Have you ever thought you lost a sock in the dryer, only to discover it stubbornly clinging to the arm of your sweater? Or maybe you've picked up a freshly cleaned shirt, only to feel a stiff texture instead of the warm softness you expected? Just running a load of clothes through wash and dry cycles isn't always enough to make them pleasant to wear.
The reason these problems arise isn't necessarily because your clothing is cheap or because something is going wrong in the laundry. Instead, they're usually side effects of wet washing and the automated dry cycle. When clothes are tumbling together in the dryer, they can become stuck together through static electricity. But fabric softeners -- dryer sheets, in particular -- can help prevent this.
Fabric softeners were invented in the mid-20th century to make clean clothes more pleasant to touch; and later, chemicals were added to help prevent static. But using softener wasn't convenient. They had to be added after the first wash cycle in an automatic washer, because softeners were cationic, with a positive electrical charge, and detergents were anionic, or negatively charged [source: Toedt et al]. Putting the two together caused them to counteract, reducing the effectiveness of both.
A scientist named Conrad J. Gaiser is believed to have come up with the second breakthrough in the 1960s, by figuring out how to treat small sheets of material with fabric softener. When the sheets were put in the dryer with laundry, the heat and moisture warmed up the softener and spread it across the clothing.
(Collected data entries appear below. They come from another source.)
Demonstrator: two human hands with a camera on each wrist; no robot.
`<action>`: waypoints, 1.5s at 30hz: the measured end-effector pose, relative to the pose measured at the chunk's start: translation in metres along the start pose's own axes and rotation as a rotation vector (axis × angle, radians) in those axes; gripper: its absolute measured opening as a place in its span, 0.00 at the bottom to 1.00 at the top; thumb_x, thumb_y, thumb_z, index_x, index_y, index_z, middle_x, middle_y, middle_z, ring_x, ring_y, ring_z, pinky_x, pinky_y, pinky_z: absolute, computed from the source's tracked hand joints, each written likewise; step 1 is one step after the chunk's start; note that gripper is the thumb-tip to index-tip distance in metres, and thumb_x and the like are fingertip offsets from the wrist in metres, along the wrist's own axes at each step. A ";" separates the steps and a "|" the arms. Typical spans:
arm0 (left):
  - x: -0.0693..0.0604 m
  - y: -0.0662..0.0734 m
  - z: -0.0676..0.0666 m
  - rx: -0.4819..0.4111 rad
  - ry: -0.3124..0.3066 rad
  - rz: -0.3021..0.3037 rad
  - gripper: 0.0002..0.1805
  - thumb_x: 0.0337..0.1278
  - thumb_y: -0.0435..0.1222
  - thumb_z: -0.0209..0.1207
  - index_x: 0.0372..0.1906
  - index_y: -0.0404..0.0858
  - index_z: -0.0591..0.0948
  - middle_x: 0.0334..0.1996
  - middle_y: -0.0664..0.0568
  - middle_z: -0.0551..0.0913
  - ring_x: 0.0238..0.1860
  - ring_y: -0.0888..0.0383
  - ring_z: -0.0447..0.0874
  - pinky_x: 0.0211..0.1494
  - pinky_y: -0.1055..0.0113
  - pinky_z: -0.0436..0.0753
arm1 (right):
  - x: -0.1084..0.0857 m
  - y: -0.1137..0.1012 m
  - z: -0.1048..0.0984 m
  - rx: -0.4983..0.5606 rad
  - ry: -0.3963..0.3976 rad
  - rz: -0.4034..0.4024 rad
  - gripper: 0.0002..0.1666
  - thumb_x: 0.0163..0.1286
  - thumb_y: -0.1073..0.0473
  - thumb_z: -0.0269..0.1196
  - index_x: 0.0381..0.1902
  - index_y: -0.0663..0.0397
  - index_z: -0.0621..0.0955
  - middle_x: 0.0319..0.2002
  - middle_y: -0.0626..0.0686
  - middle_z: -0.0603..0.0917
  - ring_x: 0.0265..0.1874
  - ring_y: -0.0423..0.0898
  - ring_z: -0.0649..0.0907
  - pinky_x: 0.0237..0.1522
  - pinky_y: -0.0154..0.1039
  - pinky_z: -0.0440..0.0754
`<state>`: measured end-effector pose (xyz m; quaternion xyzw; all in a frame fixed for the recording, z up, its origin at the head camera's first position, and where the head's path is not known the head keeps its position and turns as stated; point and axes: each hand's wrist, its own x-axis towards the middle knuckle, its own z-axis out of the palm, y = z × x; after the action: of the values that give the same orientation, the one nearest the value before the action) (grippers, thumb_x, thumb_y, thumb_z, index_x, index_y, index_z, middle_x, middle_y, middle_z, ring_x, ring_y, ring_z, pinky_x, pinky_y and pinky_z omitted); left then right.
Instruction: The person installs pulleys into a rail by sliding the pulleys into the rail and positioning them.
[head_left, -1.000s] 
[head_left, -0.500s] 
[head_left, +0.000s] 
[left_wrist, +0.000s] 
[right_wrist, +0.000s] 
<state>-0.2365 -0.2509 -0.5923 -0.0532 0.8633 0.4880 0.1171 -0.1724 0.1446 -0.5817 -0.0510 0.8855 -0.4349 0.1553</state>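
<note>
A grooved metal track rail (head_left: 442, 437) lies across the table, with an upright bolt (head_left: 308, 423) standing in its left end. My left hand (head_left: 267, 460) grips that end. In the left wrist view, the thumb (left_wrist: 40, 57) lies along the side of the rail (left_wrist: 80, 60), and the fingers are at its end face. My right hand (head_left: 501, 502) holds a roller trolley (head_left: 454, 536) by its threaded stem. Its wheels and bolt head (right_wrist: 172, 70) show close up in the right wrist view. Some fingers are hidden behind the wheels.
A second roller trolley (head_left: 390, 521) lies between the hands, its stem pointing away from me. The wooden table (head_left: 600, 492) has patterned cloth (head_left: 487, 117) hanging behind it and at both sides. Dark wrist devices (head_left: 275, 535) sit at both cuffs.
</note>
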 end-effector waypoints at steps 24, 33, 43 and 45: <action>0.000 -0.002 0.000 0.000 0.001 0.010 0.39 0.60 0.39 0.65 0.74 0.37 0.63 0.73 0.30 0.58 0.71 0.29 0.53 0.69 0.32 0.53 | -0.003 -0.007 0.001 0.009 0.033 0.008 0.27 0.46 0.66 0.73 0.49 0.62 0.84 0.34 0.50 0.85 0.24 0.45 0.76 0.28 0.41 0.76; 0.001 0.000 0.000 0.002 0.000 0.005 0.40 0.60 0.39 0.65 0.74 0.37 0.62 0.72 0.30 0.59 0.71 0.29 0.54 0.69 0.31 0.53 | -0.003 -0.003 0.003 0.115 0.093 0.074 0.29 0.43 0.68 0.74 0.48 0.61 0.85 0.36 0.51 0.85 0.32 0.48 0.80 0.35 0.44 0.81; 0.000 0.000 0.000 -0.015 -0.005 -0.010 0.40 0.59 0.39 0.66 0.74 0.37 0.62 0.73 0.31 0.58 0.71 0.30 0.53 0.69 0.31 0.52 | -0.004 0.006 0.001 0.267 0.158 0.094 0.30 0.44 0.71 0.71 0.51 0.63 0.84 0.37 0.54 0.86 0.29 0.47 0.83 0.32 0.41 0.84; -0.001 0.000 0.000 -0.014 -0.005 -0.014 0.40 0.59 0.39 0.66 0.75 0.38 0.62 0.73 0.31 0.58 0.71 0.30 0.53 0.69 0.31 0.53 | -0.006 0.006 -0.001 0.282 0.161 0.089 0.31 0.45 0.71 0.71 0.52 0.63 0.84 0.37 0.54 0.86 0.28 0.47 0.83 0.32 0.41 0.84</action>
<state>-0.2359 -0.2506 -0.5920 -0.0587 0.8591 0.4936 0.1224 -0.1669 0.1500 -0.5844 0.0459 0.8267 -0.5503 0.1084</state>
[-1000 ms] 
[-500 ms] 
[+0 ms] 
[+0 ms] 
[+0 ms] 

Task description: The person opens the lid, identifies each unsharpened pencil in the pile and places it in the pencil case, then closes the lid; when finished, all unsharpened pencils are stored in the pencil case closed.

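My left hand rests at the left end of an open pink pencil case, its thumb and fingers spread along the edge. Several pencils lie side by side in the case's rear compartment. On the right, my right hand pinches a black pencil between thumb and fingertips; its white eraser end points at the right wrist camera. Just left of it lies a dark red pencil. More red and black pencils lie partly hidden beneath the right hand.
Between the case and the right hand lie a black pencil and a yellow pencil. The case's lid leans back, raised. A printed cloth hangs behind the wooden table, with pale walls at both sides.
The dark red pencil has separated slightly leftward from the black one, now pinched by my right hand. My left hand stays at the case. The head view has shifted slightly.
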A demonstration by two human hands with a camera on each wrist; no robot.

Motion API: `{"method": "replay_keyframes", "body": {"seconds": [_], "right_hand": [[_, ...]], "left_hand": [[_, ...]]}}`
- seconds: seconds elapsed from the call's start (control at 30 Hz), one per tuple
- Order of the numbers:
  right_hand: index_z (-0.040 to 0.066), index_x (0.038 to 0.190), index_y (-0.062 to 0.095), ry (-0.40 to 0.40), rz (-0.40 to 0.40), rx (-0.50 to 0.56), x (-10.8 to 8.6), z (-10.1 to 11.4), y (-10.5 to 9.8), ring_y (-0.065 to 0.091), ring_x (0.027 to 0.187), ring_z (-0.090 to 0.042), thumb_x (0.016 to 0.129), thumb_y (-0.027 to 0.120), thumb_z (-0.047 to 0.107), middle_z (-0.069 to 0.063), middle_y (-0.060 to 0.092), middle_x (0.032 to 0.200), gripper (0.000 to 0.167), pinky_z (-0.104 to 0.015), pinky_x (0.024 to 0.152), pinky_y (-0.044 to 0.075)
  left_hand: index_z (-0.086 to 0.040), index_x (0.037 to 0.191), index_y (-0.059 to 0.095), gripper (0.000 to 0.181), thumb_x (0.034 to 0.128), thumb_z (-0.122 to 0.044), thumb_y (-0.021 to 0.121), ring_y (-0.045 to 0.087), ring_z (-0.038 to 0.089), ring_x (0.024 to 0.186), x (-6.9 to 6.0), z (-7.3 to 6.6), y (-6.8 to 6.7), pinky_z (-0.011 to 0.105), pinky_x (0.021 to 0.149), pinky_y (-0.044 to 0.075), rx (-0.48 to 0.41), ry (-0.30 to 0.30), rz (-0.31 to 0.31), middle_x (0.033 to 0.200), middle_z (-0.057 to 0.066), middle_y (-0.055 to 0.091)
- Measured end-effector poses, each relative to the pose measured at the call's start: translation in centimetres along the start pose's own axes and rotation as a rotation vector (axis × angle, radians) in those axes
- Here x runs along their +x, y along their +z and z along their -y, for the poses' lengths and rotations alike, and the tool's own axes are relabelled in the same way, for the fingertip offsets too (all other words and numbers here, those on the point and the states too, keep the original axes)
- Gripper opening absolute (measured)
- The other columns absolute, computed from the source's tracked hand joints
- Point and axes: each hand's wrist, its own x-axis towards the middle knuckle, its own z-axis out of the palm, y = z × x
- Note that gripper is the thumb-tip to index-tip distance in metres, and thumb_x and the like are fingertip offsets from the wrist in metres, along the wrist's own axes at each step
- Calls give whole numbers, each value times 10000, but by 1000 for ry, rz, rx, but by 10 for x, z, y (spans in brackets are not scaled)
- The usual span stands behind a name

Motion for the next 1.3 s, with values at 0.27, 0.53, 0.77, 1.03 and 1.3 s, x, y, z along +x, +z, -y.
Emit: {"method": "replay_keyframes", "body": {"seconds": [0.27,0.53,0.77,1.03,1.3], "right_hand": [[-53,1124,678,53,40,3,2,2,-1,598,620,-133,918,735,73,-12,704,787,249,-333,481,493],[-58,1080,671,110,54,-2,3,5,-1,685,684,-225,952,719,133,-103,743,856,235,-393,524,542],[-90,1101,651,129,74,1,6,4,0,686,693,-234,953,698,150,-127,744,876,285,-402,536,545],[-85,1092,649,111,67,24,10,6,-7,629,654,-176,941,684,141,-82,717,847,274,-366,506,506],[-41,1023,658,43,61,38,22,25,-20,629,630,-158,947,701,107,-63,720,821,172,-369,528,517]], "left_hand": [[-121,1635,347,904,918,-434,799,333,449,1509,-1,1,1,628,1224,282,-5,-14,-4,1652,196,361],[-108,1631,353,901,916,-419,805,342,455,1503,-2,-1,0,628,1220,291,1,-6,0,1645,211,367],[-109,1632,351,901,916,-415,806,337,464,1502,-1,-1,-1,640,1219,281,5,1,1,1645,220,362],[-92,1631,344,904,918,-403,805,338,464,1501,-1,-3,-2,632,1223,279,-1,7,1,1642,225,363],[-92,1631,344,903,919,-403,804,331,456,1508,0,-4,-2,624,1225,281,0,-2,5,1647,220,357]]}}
Although washing machine manufacturers later added an automatic fabric softener dispenser, dryer sheets remain popular, and they're used not only for laundry, but for many off-label purposes such as cleaning and keeping insects and rodents away.
There are many brands of dryer sheets, but they all work to solve some of the same problems. In the next section, we explain what exactly happens inside the dryer to cause static cling.
Static and Fabric Softening
For many people, the first thing that comes to mind when they think of dryer sheets is static electricity. Dryer sheets are supposed to keep clothes from creating static electricity; if you don't use one, you might have to peel your clothes apart as if they were glued together. What's going on is similar to the shock you get after you shuffle your feet across a carpet on a dry winter day and then reach for a doorknob.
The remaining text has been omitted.